Cadence Weapon, "Connect"

All the love to the Polaris Prize-winning ‎‎Rollie Pemberton, too. When I was at VICE, one of the several stupid things I was doing was helping generate editorial content to "support" the VICELAND shows no one was watching; one of the things we did was an interview with Rollie, who was the narrator for one of our shows. The phone chat was good even though the interview was a waste of time, Rollie also used to work at Pitchfork so we ended up trading war stories from, if you'll forgive the extended metaphor, the frontlines of a different battle. What is working in media if not finding yourself constantly caught by the bullshit of past jobs and whatever bullshit you're currently dealing with?

Denzel Curry, "Troubles" [T-Pain]

Melt My Eyez See Your Future might've been the nicest surprise of 2022; Denzel's Zuu was a late-2010s classic, all air-raid synths and teeth-rattling bass and the kind of Miami sound that, honestly, is always in too short of supply. So pivoting from that to a thoughtful-with-the-word-in-quotes "it's not rap, it's hip-hop" style so Robert Glasper-y‎ that the opening song literally features Robert Glasper, hmm, not something I was really asking for! But I think the record actually reveals Denzel as someone who's extremely good at taking a style and making it fit his approach, rather than the other way around; more importantly, it's still fun to listen to, and his actual rapping didn't take a nosedive (remember "Ricky," he's always been a strong writer) in a Cordae-esque fashion. T-Pain also floats on this song so perfectly, the kind of verse that accidentally takes the whole song over.

Overmono, "Gunk"

The best dance song of 2022? Whenever I hear Overmono do something like this, I'm like, "How are they so effortlessly good at doing something like this?" The upcoming full-length is, obviously, highly anticipated.

billy woods, "No Hard Feelings"

Aethiopes didn't really land for me in the end, although I appreciated the style it was going for—in terms of billy woods albums from last year, I preferred Church—but this song is obviously awesome, the type of beatless noise-menace you'd find on some Def Jux stuff back in the day too.

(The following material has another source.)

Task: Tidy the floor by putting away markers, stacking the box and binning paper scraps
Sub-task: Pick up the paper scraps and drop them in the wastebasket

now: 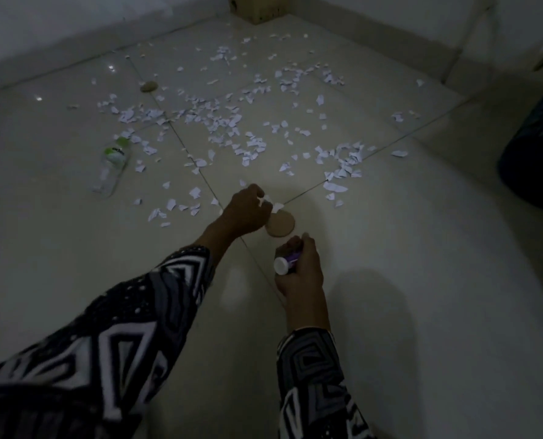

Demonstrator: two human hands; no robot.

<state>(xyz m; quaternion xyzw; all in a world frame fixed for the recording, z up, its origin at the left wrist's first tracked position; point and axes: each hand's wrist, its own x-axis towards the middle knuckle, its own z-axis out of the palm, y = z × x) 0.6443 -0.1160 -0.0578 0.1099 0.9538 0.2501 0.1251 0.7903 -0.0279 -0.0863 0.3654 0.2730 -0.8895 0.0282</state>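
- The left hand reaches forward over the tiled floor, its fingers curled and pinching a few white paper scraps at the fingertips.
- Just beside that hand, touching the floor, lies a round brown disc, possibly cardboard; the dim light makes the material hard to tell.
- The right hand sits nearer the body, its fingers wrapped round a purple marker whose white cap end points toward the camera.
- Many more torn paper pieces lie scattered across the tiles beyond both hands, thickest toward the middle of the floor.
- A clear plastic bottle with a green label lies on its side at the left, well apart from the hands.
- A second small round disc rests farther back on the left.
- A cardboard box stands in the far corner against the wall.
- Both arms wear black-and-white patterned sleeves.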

Bowerbirds, "Seems Impossible"

I recently tweeted about how good the most recent Bowerbirds album from 2021 was, and several people were like, "There was a new Bowerbirds album?" I do think we've lost something internet-wise when it comes to a place where you can regularly find out information like a new Bowerbirds album...anyway, if you liked Bowerbirds before (I did) you'll like this one a lot too, great melodic songwriting, sounds very much of their time of origin but not dated, just maybe kind of timeless.

Syd, "Missing Out"‎‎‎

I was going to say that Broken Hearts Club ‎felt like a step down from Fin, but I also think both records function better as a "collection of songs" than as cohesive statements—which is fine, in the lead-up to Fin she was saying that her solo stuff was at that point more a side deal when the Internet weren't doing things. Anyway, she's still good, great production on this one done by herself, kind of curious about where she goes next and hoping she doesn't take as long next time.

Lykke Li, "5D"

Lykke Li said she was gonna slow it down for Eyeye, but she did so in an excellent way. Great production throughout the record courtesy of Björn Yttling, this song sounds almost like a Chromatics song maybe. Any time a European sings about love, the movies, and love in the movies, it's a direct hit.

Hatchie, "The Key"

Hatchie's deeply in underrated territory at this point, Giving the World Away was a great record showing yet again that she's doing the dream-pop sound and all that comes with it an extremely faithful job, engaging in texture and style with a level of aesthetic purity that nonetheless doesn't just come off as pure mimicry. It's kind of crazy how well she does this...makes you think she was beamed in from the early '90s or something.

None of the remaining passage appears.